The weaknesses of our observational study are, first, that we did not assess lipoprotein subspecies, as did Goulinet et al., ⁹ and, second, that we did not assess the carotenoid content of each lipoprotein subspecies, as did both Goulinet et al. and Connor et al. ¹¹ Also, we did not exclude subjects from this study on the basis of lipidemic status or on the basis of statin use. However, there is no evidence to suggest that statin use affects the physiology of carotenoids in humans or that it affects MP optical density. ⁴⁴ Furthermore, we feel that including all subjects regardless of lipidemic status or statin use represents an important and necessary first step before any investigation of the possible role that statin use may have on MP optical density and/or serum concentrations of its constituent carotenoids. 

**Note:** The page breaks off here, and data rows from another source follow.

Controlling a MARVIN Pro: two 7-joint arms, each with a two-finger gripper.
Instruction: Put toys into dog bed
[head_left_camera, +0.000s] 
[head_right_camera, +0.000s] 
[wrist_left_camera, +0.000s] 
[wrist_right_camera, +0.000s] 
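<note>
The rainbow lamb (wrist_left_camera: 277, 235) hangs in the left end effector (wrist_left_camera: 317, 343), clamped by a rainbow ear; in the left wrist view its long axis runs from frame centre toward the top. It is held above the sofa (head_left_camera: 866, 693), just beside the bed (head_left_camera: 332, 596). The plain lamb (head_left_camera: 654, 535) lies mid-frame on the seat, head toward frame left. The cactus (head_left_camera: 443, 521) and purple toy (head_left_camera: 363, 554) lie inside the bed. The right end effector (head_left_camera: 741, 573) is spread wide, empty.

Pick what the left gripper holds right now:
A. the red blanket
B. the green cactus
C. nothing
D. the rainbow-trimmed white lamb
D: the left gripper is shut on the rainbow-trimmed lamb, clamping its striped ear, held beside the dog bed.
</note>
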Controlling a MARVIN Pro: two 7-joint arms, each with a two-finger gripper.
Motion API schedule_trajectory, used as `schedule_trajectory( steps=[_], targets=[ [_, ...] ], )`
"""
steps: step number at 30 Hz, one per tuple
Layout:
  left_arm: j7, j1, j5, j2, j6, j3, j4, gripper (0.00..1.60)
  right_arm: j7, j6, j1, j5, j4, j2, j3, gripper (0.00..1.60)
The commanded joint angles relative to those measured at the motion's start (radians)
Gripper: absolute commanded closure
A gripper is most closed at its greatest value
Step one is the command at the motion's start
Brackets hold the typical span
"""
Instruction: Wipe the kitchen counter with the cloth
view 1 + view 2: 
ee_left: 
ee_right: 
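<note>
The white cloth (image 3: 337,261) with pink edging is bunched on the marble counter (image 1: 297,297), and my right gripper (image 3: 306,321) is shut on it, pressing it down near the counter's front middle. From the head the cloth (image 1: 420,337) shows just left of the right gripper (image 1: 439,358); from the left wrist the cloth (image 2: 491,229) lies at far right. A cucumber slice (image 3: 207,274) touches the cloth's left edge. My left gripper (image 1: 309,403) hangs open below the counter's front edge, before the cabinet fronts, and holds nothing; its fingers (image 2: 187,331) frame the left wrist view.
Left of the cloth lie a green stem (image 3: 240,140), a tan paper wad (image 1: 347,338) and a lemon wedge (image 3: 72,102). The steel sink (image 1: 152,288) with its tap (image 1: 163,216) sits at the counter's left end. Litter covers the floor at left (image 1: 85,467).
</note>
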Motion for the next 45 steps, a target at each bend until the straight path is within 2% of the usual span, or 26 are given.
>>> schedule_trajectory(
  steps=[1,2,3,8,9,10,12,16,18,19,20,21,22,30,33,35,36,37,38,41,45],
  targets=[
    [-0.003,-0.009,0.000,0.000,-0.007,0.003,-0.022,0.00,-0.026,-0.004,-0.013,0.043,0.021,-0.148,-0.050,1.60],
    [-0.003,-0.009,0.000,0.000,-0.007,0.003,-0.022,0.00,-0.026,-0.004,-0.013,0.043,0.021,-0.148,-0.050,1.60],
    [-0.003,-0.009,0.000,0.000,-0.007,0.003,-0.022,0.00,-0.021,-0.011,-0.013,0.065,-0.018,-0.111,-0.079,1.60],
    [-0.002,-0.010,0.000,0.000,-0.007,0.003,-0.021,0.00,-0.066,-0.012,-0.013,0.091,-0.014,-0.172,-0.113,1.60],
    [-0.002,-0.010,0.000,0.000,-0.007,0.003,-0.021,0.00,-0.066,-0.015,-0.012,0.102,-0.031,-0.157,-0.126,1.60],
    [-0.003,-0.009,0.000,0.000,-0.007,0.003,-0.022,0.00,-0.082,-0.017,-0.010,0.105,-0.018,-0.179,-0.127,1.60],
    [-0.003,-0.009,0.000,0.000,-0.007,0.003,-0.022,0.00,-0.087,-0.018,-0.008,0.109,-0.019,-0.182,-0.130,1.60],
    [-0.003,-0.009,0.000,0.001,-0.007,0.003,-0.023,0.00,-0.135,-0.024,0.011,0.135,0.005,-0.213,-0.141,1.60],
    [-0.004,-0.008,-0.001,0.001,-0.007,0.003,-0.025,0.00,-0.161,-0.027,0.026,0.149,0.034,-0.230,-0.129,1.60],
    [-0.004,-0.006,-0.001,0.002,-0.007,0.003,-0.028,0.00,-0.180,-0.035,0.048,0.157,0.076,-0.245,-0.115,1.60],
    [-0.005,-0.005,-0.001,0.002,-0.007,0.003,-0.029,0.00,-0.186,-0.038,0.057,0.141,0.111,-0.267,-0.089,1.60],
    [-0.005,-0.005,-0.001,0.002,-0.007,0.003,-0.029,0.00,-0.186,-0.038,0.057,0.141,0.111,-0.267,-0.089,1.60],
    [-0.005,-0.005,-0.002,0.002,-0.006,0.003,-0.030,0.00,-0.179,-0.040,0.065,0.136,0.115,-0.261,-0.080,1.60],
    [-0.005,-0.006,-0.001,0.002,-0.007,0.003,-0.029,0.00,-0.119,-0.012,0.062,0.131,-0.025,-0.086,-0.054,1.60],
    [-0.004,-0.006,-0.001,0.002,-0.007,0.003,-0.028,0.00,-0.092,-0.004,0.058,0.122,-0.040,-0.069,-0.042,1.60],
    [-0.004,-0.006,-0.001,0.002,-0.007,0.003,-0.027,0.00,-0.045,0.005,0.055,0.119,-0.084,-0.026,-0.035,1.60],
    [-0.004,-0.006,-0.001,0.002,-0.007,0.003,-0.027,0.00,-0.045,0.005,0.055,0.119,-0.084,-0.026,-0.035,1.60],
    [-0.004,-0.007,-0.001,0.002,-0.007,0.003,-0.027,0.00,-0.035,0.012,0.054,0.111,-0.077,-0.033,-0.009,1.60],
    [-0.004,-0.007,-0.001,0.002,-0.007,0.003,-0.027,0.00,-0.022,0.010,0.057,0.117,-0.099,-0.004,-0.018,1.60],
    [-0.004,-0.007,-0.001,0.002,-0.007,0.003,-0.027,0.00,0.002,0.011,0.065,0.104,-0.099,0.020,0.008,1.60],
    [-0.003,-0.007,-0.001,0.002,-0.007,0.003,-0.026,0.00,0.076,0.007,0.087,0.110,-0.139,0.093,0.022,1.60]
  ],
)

In conclusion, we found a significant and positive association between serum HDL concentration and serum concentrations of L, and we observed a significant but inverse association between serum triglyceride concentration and both serum L concentration and MP optical density in those with a positive family history of AMD, in a cohort of healthy adult subjects. These findings are consistent with the view that AMD and cardiovascular disease share important antecedents. ^{34 –38} Our findings also suggest that HDL plays an important role in the transport of the macular carotenoids in serum and/or their delivery to the retina. This study will inform the design of further investigation into the association of lipoprotein profile, MP optical density, and serum carotenoid concentrations, which should include assessment of lipoprotein subspecies concentrations of L and Z.